“There is in the country a great deal of anger about the financial institutions,” Barney Frank told a row of bankers at a House hearing yesterday. Elsewhere in the Capitol, members of Congress were hammering out the stimulus compromise with rancor and recrimination.
But with all the ugly public emotions rising out of the economic crisis, there are signs of something else.
At the President's Fort Myers rally Tuesday, a homeless woman asked for help. His reaction was to kiss her cheek and promise," "We're going to do everything we can to help you."
After Bill Clinton's prattle about feeling our pain and George W. Bush's compassionate conservatism, Obama's instinctive physical reaction recalled what the psychoanalyst-philosopher Erich Fromm in the turbulent 1960s called "The Myth of Care." Amid social discord and rage about Vietnam, the author of "The Art of Loving" and "The Sane Society" kept searching newspapers and TV screens for images of people reaching out, helping and comforting one another.

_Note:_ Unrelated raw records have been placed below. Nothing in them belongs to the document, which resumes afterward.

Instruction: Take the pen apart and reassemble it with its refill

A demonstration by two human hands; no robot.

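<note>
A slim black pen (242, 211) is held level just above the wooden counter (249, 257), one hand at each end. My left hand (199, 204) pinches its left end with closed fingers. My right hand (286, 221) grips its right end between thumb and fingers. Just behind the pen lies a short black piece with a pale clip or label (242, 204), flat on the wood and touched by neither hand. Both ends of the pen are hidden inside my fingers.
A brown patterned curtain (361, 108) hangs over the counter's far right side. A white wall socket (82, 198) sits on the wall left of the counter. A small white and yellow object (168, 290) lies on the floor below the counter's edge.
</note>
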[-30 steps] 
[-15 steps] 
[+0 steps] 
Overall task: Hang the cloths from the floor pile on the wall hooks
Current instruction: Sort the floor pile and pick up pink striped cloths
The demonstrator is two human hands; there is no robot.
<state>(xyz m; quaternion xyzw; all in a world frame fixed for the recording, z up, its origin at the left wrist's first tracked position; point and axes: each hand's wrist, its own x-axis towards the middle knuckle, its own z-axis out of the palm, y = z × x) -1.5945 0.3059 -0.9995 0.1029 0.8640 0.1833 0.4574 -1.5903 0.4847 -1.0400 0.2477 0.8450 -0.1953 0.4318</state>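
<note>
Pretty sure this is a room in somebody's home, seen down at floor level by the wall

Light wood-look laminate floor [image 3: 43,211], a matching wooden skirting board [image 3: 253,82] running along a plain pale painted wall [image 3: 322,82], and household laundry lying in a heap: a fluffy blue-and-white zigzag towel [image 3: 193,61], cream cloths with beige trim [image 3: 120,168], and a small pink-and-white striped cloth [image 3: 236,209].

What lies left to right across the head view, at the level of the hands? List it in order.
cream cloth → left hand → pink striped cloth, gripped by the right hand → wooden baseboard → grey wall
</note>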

Obama's small gesture is amplified by days of celebrating the saving of 155 lives on Flight 1549 that went down in Manhattan last month. Last night the pilot told Larry King, "Something about this situation seems to have brought out the best in people the day it happened. It seems to have brought the best in people out since then also."
In our publicity-driven world, the Florida woman is, of course, getting offers of help from countless strangers and Flight 1549 will be sentimentalized in books and movies. But none of that will negate the meaning of those signs of caring and compassion during a dark, angry time.